Skip the pictures. Give all the data again exactly.

[[ GIVEN MATERIAL open ]]

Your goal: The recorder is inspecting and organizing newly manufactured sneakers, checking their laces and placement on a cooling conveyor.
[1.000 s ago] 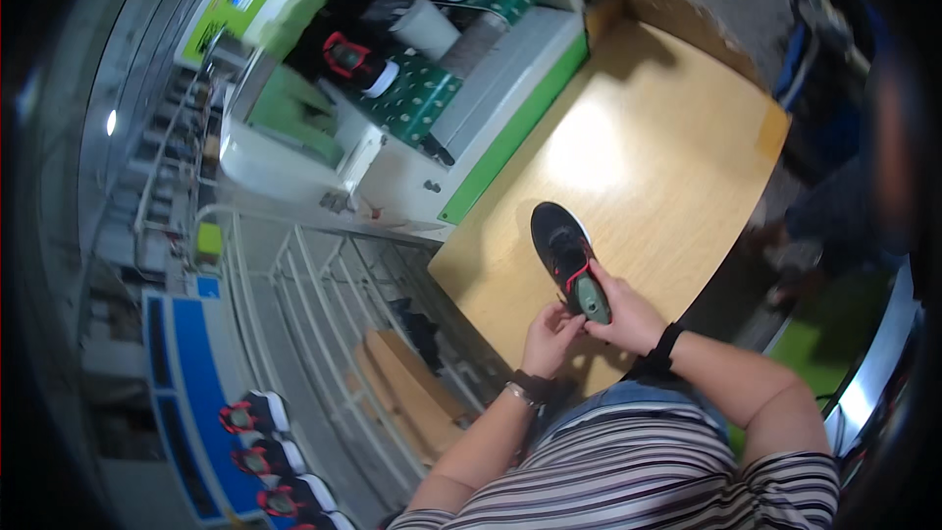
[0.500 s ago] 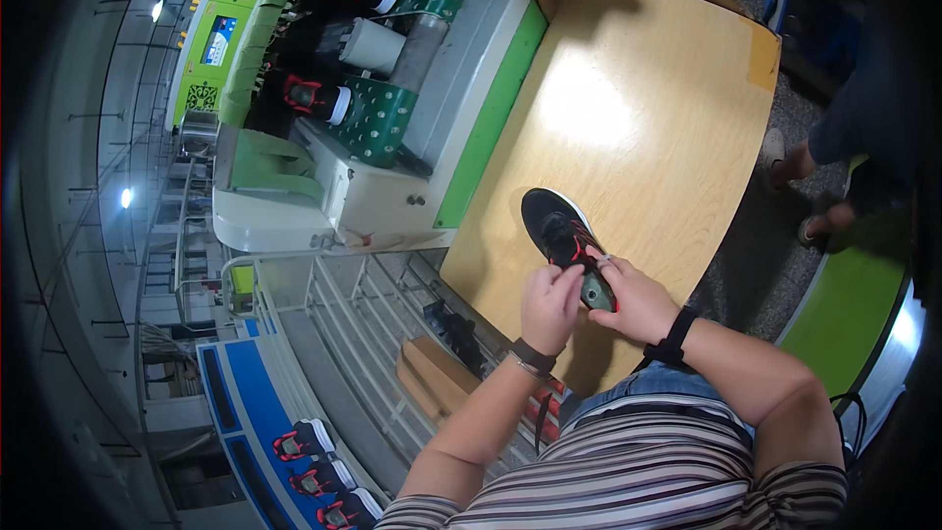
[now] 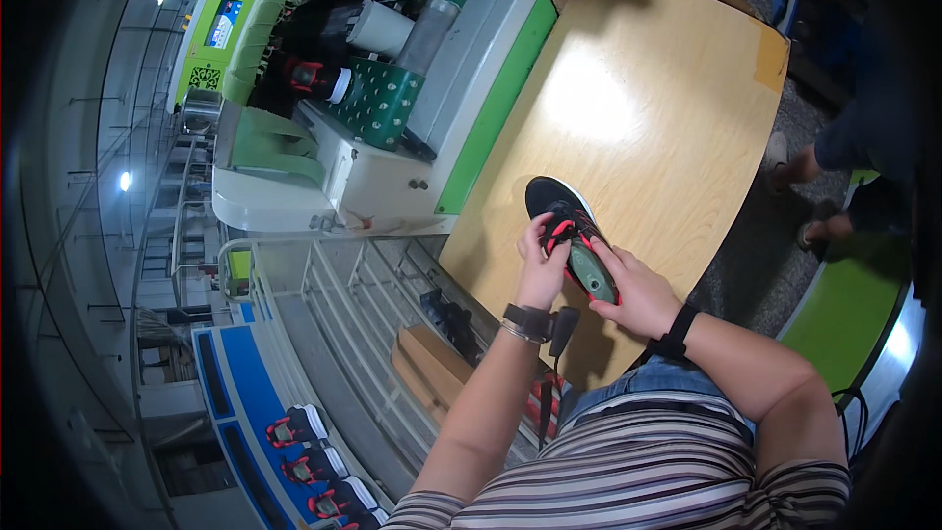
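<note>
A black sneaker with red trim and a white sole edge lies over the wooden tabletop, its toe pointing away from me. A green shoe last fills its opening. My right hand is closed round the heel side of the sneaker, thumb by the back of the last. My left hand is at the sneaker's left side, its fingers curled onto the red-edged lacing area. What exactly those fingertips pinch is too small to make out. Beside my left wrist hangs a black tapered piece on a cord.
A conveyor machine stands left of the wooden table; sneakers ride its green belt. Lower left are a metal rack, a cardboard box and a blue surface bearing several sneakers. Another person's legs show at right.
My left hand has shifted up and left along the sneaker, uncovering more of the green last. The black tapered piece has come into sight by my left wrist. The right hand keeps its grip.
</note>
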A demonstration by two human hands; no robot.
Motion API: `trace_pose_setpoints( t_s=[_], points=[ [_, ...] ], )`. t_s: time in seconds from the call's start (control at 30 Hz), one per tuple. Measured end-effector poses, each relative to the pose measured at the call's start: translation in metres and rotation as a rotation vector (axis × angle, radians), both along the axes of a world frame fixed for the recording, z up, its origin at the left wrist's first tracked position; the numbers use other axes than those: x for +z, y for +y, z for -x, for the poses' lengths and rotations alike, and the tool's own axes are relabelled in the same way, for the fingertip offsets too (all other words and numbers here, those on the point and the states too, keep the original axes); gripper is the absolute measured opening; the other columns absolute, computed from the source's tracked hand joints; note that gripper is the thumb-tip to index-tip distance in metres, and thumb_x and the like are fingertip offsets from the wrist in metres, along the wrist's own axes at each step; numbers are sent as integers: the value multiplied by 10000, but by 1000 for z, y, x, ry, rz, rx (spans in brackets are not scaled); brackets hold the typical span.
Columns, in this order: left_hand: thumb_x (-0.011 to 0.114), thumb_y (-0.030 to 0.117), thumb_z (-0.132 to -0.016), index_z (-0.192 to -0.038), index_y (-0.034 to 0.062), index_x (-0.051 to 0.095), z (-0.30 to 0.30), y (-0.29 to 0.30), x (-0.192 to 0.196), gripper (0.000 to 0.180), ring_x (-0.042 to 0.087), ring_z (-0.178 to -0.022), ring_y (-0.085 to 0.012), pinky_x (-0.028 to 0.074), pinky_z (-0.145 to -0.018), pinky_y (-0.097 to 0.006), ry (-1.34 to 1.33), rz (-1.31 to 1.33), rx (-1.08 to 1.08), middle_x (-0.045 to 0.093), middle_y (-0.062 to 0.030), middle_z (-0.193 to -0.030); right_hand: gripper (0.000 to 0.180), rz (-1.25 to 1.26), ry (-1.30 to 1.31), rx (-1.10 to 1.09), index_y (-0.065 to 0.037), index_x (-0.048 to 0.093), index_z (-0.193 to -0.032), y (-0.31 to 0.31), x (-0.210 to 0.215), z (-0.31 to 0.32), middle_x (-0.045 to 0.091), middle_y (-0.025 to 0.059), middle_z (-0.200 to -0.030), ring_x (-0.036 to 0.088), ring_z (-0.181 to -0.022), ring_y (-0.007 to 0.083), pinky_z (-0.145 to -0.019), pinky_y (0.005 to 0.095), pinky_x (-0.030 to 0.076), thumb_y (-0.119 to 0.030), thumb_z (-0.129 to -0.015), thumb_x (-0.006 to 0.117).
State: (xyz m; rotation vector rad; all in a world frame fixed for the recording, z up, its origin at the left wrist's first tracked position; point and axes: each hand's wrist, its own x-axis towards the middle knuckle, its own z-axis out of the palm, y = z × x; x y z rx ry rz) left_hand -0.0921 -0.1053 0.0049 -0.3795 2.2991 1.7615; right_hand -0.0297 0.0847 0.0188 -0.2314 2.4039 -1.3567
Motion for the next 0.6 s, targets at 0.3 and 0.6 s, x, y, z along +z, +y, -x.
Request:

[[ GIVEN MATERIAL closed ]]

## FINISHED TASK:
Your goal: The recorder is inspecting and organizing newly manufactured sneakers, checking their laces and placement on a cooling conveyor.
[1.000 s ago] 
[0.500 s ago] 
[now] 
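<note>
A black sneaker with red trim and a white sole edge lies over the wooden tabletop, its toe pointing away from me. A green shoe last fills its opening. My right hand is closed round the heel side of the sneaker, thumb by the back of the last. My left hand is at the sneaker's left side, its fingers curled onto the red-edged lacing area. What exactly those fingertips pinch is too small to make out. Beside my left wrist hangs a black tapered piece on a cord.
A conveyor machine stands left of the wooden table; sneakers ride its green belt. Lower left are a metal rack, a cardboard box and a blue surface bearing several sneakers. Another person's legs show at right.
My left hand has shifted up and left along the sneaker, uncovering more of the green last. The black tapered piece has come into sight by my left wrist. The right hand keeps its grip.
</note>
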A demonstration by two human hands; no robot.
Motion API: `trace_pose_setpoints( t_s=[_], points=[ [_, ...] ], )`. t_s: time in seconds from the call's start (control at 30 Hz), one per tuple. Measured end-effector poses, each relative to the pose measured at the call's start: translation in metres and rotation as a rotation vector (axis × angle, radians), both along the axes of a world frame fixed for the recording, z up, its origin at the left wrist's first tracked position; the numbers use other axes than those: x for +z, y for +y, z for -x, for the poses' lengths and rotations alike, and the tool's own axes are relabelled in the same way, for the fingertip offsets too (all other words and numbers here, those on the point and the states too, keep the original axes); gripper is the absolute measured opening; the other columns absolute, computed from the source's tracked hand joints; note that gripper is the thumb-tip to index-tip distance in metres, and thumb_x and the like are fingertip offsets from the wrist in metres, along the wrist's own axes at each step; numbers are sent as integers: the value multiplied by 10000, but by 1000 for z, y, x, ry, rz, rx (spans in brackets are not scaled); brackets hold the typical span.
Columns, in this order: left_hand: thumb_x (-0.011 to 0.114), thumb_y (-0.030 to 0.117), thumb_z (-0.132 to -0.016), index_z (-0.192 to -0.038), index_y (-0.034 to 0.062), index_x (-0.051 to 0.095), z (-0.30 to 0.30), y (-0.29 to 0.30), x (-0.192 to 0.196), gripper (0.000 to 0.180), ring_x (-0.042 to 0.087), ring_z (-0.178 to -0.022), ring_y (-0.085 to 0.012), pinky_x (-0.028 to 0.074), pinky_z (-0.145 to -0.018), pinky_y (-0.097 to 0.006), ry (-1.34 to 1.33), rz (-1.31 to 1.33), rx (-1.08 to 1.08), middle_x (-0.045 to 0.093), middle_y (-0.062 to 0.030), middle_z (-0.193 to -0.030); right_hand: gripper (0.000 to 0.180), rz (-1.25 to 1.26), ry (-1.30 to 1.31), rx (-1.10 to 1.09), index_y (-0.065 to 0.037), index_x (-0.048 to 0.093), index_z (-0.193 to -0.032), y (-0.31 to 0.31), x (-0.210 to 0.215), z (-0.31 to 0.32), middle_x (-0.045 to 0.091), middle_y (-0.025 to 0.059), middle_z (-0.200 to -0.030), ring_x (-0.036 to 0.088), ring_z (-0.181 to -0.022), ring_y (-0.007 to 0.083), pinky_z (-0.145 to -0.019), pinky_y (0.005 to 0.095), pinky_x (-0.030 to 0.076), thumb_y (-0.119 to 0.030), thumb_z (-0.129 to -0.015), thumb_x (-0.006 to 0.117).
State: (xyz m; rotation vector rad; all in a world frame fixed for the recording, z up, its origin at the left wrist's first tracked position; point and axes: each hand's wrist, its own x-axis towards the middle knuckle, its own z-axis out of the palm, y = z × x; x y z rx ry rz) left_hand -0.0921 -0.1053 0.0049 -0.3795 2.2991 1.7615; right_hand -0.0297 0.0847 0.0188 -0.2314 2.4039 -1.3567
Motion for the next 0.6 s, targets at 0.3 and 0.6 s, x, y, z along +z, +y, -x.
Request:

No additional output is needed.